Closed cboettig closed 6 years ago
It would be good to have annotations on the nodes that were 'anchored', e.g. what the basis of the date was (fossil?), whether it's a lower or upper limit or a range.
Extending the to-do list based on semantic objectives proposed in Kseniia's project description, with some comments from me on implementation:
I think I will just map R's citation
class object into prism
metadata, as done in TreeBASE. Any preference for prism over Shotton's SPAR ontologies for this??
Native to NeXML already. We should just add a function that will use Scott's taxize
package to get TSN identifiers for species names (e.g. when extracted from an ape::phylo$tip.label
and add the identifier to the otu
node metadata
Um, not so sure. Can someone point me to examples of NeXML files that have such annotations?

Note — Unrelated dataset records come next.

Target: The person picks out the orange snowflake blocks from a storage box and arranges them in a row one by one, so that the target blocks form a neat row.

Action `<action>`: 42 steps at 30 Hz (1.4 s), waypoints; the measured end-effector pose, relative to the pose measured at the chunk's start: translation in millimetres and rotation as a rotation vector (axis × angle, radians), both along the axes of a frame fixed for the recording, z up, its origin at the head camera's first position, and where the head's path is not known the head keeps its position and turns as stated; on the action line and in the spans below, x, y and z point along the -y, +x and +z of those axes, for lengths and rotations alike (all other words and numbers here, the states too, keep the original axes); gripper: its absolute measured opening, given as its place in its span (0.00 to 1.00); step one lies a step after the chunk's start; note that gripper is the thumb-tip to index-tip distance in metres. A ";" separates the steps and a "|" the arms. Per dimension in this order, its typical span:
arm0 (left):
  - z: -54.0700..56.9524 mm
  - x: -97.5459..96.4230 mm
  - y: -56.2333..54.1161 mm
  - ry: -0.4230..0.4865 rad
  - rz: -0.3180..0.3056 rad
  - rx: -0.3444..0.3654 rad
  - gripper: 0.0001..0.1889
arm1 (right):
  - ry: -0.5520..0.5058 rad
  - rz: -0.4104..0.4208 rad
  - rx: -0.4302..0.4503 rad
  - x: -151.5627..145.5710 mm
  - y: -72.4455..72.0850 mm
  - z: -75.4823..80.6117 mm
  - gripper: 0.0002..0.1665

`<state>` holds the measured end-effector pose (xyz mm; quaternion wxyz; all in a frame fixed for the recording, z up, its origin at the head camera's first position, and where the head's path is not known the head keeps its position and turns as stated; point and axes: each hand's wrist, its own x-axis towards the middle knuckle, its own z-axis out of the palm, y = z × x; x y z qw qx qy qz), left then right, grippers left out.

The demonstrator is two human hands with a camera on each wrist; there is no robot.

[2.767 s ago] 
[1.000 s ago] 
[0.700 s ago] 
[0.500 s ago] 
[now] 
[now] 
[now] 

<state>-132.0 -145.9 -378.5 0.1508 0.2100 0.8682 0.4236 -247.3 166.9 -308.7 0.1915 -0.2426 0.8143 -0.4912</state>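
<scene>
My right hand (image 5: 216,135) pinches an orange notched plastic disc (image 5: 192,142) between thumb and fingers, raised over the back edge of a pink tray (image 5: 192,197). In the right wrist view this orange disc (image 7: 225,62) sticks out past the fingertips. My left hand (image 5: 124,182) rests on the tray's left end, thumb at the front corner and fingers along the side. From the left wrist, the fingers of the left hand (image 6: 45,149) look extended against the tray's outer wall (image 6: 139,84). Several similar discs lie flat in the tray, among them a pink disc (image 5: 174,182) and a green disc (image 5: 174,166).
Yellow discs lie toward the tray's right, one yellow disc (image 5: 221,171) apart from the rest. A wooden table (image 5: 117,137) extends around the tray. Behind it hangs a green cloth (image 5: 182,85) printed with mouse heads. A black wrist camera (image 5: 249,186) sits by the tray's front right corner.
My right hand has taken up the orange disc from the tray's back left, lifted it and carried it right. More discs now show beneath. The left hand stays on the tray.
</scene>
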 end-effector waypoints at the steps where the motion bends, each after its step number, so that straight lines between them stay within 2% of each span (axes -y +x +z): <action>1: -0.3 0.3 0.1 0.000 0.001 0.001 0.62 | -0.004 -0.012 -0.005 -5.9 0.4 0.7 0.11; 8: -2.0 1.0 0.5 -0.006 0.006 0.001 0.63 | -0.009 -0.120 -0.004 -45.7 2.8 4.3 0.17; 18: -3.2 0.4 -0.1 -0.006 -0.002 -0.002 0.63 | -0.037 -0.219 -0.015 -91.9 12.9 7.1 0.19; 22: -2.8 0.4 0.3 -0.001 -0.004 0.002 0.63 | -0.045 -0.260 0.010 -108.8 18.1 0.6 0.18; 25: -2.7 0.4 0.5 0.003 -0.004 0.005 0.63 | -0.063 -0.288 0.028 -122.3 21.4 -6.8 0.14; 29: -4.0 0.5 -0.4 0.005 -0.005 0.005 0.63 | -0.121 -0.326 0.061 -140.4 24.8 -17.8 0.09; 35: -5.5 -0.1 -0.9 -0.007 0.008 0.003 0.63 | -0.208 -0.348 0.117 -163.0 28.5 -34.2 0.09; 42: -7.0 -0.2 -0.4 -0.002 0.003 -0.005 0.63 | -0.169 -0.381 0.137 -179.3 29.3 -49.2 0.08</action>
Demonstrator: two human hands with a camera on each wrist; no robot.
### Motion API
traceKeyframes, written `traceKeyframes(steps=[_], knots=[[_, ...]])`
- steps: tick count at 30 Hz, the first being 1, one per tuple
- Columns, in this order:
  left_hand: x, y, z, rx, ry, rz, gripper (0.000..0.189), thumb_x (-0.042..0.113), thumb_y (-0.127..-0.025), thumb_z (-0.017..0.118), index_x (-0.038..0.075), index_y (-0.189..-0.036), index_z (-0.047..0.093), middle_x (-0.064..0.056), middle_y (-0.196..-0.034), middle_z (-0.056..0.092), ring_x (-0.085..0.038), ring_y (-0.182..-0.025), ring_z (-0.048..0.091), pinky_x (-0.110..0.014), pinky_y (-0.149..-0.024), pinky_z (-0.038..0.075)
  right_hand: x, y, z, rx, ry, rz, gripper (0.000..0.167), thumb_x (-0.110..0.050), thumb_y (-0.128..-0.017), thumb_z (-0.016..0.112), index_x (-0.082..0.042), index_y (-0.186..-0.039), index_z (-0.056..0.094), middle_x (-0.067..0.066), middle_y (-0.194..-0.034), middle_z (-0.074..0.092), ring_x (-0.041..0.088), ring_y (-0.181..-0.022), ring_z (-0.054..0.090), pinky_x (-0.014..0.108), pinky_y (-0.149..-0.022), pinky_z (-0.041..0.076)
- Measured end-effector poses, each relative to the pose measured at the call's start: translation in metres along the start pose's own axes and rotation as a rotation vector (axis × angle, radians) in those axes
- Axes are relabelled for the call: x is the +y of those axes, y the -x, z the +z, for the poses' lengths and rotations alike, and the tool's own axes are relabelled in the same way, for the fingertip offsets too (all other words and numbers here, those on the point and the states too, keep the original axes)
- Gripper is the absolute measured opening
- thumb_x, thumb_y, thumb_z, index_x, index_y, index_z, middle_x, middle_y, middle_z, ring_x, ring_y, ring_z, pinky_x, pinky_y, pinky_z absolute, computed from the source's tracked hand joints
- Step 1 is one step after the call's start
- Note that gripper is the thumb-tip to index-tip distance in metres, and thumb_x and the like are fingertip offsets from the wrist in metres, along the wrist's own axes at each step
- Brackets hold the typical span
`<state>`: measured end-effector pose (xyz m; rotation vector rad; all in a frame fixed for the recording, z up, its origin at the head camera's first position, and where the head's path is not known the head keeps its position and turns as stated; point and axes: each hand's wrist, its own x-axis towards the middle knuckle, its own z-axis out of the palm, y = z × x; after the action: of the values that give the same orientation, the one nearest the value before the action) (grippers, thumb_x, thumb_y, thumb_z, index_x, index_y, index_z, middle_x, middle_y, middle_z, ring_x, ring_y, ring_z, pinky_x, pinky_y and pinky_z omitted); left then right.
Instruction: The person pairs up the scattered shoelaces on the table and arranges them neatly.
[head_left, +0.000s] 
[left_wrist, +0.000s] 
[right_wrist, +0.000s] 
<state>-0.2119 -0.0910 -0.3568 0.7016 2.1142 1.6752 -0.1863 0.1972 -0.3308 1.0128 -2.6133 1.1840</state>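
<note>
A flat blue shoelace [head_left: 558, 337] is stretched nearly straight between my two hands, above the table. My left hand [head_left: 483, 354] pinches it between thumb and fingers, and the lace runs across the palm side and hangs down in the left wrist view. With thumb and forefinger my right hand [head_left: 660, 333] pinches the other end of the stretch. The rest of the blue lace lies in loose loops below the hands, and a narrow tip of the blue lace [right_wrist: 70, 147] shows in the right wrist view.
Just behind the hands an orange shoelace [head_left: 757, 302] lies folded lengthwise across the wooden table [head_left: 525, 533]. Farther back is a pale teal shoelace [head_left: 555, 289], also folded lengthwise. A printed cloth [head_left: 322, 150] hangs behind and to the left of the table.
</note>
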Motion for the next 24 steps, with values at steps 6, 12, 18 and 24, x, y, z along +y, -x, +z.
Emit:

It seems like this would be most useful if we provided functions that could also operate on this data. For now, this data would be read in to R and could be displayed, but as it is not part of the ape or phylo4 classes, no function could do anything with it. Ideally I imagine providing a function that could "draw a tree" from the distribution implied by the branch uncertainty, providing an easy way for R programmers to integrate over this uncertainty using only existing tools. Also still need to figure out the best way to write annotations to branches. Currently requires knowledge of the S4 structure.
Re: citation metadata, you might want to consider the BIBO vocabulary.
Hi Carl,
- to convey links from trees to associated publications; I think I will just map R's citation class object into prism metadata, as done in TreeBASE. Any preference for prism over Shotton's SPAR ontologies for this??
I don't care.
- to convey links from terminal nodes (less importantly, internal nodes) to taxonomic identifiers (and other forms of alternative labeling); Native to NeXML already. We should just add a function that will use Scott's taxize package to get TSN identifiers for species names (e.g. when extracted from an ape::phylo$tip.label and add the identifier to the otu node metadata
Sounds great. I was a little worried at first when you said "terminal nodes" but you clarify later that you mean metadata attached to the otu element, which is probably the better place for taxonomic identifiers.
- to convey reconciliation results (duplication, speciation, lateral transfer); Um, not so sure. Can someone point me to examples of NeXML files that have such annotations?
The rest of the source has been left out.